In this enlightening personal account, one man tells the story of his
groundbreaking project to sleep overnight in former slave dwellings that
still stand across the country--revealing the fascinating history behind
these sites and shedding light on larger issues of race in America.
Joseph McGill Jr., a historic preservationist and Civil War reenactor,
founded the Slave Dwelling Project in 2010 based on an idea that was
sparked and first developed in 1999. Since founding the project, McGill
has been touring the country, spending the night in former slave
dwellings--throughout the South, but also the North and the West, where
people are often surprised to learn that such structures exist. Events
and gatherings are arranged around these overnight stays, and it
provides a unique way to understand the often otherwise obscured and
distorted history of slavery. The project has inspired difficult
conversations about race in communities from South Carolina to Alabama
to Texas to Minnesota to New York, and all over the United States.

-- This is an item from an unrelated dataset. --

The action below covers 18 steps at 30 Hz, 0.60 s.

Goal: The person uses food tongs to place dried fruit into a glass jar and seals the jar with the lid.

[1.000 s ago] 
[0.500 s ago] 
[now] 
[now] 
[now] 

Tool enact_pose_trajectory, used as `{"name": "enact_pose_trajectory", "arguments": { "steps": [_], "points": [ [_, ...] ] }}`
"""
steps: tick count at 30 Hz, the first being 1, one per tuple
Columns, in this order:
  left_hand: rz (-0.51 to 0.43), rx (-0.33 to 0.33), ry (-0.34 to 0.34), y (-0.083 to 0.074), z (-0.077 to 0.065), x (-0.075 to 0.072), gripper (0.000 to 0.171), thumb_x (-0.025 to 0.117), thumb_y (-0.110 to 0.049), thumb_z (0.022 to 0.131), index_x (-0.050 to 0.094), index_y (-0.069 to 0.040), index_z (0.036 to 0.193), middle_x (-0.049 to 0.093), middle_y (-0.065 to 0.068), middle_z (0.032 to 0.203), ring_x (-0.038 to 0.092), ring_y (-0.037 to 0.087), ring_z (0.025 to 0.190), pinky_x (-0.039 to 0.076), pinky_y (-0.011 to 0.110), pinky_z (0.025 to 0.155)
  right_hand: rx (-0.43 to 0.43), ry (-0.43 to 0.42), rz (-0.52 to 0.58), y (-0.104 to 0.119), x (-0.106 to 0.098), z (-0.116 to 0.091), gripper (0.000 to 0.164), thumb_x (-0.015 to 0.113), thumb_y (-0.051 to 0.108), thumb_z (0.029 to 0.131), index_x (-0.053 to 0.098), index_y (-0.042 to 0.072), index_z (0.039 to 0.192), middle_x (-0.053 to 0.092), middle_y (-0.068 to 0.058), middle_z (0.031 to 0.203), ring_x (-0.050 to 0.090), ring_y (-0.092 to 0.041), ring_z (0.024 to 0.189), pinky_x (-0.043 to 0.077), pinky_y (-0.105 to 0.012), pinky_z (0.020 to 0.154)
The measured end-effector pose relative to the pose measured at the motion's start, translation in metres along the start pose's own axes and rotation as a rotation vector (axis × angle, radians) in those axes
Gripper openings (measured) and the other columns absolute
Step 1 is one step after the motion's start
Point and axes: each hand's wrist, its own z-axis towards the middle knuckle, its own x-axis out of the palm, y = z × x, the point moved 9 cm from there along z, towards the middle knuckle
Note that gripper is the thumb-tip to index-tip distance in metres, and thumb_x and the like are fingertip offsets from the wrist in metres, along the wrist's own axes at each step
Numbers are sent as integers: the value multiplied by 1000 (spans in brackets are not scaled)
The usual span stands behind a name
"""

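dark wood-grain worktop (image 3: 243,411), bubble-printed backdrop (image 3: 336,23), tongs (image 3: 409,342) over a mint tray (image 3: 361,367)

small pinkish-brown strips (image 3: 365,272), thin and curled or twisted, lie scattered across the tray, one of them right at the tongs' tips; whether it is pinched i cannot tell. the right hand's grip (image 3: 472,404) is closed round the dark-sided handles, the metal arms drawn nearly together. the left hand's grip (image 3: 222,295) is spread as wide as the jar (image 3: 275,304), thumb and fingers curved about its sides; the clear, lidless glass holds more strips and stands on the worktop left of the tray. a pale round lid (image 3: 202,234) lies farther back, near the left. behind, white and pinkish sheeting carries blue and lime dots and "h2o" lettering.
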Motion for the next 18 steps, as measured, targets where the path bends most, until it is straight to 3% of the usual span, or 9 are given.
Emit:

Sleeping with the Ancestors focuses on all of the key sites McGill has
visited in his ongoing project and digs deeper into the actual history
of each location, using McGill's own experience and conversations with
the community to enhance those original stories. Altogether, McGill and
coauthor Herb Frazier give readers an important unexpected emersion into
the history of slavery, and especially the obscured and ignored aspects
of that history.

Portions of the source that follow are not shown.